Чтение онлайн

ЖАНРЫ

Шрифт:

А скорая на руку осень шестьдесят восьмой параллели уже расплескивает по хвойному воинству обоих берегов крутую охру первого увядания. Над окрестными протоками и озерцами отлинявшие гуси муштруют потомство для скорого полета за тридевять земель. Время замыкает своей очередной круговорот.

К стыку Нейничка - Пантайка мы выходим под вечер, но уже после двух часов сна Колпаков будит нас:

– Дома отоспимся. Запаздываем. Спешить надо. Место здесь царское: высоко, сухо, и с подветренной стороны - сопка.

Теперь нас, работающих, трое. Мы с Тихоном валим лес, а Колпаков встает на очистку и корение. Ставить сруб достается опять-таки нам: у начальника дня на два дела впрок. Плотничает Тихон, не в пример цыгану, медлительно,

с ученическим старанием приноравливаясь к лесине. Прежде чем вогнать топор в мякоть дерева, он долго подтесывает засечку и только после этого ударяет, не сильно, но расчетливо. На перекурах Тихон молча дымит самокруткой, изредка высказываясь, вроде:

– Самдел что, он куда лучше фабричного... Куда.

Или:

– Что-то в грудях у меня хрипит, видать, от консервы... Не люблю.

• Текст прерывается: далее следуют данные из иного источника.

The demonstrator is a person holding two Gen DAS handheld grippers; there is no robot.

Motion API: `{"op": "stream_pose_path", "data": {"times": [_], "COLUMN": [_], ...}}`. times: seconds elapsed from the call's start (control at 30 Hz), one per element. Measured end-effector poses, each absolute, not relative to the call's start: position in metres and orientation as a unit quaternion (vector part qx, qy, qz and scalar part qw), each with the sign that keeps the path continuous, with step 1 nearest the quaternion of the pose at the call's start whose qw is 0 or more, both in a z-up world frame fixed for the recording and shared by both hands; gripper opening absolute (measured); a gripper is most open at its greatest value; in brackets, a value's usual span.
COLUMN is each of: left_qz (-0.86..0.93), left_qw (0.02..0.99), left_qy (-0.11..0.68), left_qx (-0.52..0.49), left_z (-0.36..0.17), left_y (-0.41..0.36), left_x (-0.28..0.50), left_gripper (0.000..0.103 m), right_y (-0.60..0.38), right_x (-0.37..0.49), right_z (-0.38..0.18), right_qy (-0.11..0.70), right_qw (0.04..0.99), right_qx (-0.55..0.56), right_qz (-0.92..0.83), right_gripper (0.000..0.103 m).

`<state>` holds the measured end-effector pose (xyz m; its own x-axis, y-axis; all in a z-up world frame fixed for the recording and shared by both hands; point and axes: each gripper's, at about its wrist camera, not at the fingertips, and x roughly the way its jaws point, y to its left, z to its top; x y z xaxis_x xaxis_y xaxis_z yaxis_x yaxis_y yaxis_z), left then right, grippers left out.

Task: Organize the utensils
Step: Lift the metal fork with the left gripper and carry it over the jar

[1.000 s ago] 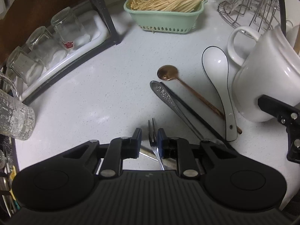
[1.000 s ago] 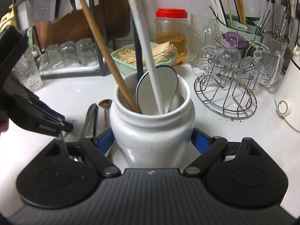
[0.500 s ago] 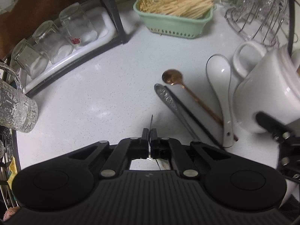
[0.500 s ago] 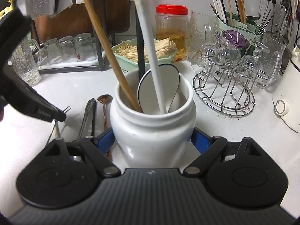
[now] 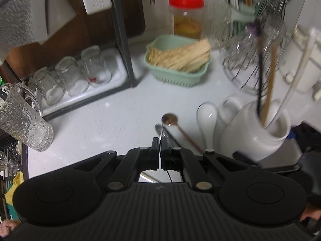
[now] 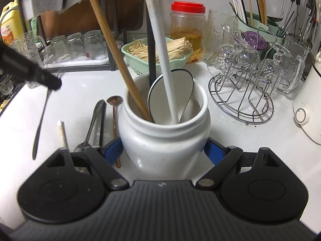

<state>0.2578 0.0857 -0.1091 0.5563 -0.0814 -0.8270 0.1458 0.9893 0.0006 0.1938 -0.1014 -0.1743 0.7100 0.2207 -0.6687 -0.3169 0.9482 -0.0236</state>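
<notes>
Left gripper (image 5: 160, 156): jaws pressed together on a thin metal fork (image 6: 41, 118), pinched near the tine end; a second ago the fork lay flat between spread jaws.
Fork position: now clear of the counter (image 5: 104, 118), hanging handle-down from the left gripper over the counter's left part, seen in the right wrist view.
Change: the grip has closed and the fork has come up off the surface; the left view now looks further toward the back wall and is blurred by the motion.
Right gripper (image 6: 163, 150): blue pads spread wide against both sides of the white utensil crock (image 6: 164, 140), steadying it where it stood a second ago.
Crock contents: a wooden stick (image 6: 118, 60), a white handle (image 6: 160, 60) and a white ceramic spoon (image 6: 172, 92) stand inside.
Still on the counter: a steel spoon (image 6: 94, 124), a copper spoon (image 5: 170, 119), a second white ceramic spoon (image 5: 207, 120) and a pale chopstick (image 6: 62, 132), all just left of the crock.
Meaning for the task: pickup looks done; the fork probably goes into the crock next, with several loose utensils left.
</notes>
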Motion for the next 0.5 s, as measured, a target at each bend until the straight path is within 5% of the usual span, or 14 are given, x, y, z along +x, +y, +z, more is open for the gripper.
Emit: {"op": "stream_pose_path", "data": {"times": [0.5], "left_qz": [-0.134], "left_qw": [0.931], "left_qy": [0.338], "left_qx": [0.008], "left_z": [0.013], "left_y": [0.060], "left_x": [0.231], "left_gripper": [0.001], "right_y": [-0.100], "right_x": [0.192], "right_z": [-0.174], "right_qy": [0.358], "right_qw": [0.918], "right_qx": [-0.074], "right_qz": [0.156], "right_gripper": [0.089]}}
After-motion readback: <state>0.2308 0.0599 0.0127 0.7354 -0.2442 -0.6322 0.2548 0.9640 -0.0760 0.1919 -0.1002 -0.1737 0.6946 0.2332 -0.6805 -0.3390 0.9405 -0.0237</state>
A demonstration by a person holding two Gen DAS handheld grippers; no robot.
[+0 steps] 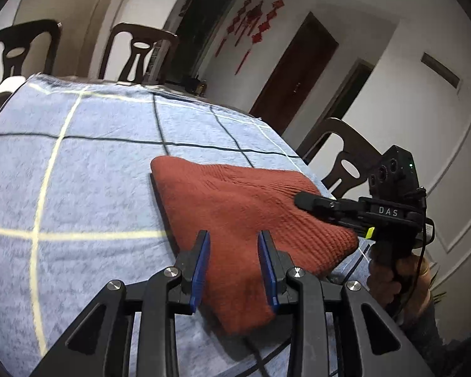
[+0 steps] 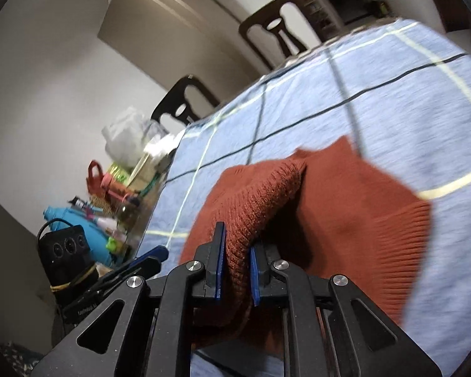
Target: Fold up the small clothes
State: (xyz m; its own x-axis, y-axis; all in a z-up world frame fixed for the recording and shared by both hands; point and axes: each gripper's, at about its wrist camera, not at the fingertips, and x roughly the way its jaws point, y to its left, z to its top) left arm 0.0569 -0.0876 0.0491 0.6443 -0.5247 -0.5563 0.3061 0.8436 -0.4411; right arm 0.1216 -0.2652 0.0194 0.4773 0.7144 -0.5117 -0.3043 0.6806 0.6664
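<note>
Two claws work over one rust-red knitted garment, a ribbed, chunky knit lying on the worktop, which is covered by a pale blue terry cloth crossed with dark and cream grid lines. Your left claw hovers low over the garment's near edge with its blue-padded fingers spread apart, gripping nothing. Your right claw is clamped on a thick rolled fold of the knit, the ribbed wool bunched between its blue pads and lifted off the flatter part of the garment. From the left wrist you see your right claw reaching in sideways from the right edge, with your hand wrapped on its handle. Dark wooden chairs stand behind the worktop. Only the right wrist view shows the clutter of bags and bottles beyond the worktop's far end.
</note>
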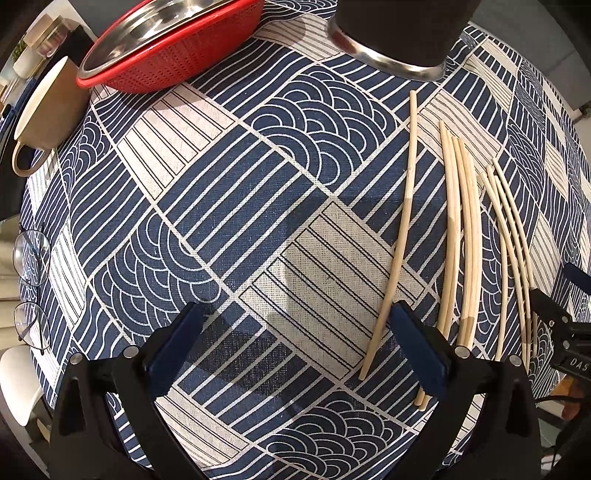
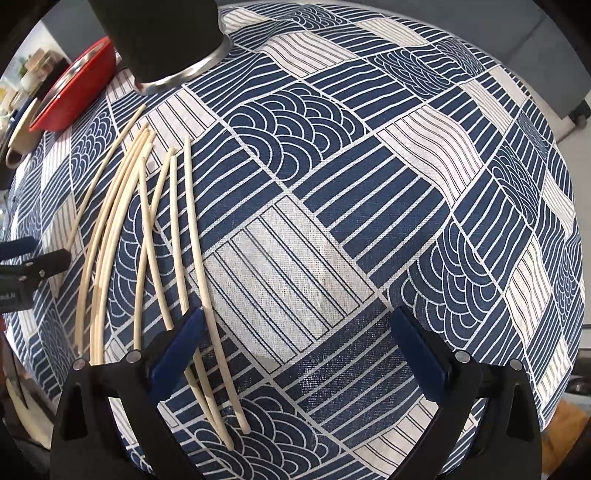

Тихонова страсть к потребительским сентенциям раздражает меня. Я пробую позлить его:

– Слушай, Тихон Савельевич, ты не про жратву можешь, а?

Он равнодушно выпускает дым из поклеванных оспой ноздрей и молвит кротко и даже как бы сожалеюще:

– Обидеть хочешь? Не под силу, голубок, тебе задача. Да и людское ли это дело, обижать? Смотри, - напарник закатывает рукав гимнастерки, - можно меня шибче обидеть? Германская работа... Аккуратная.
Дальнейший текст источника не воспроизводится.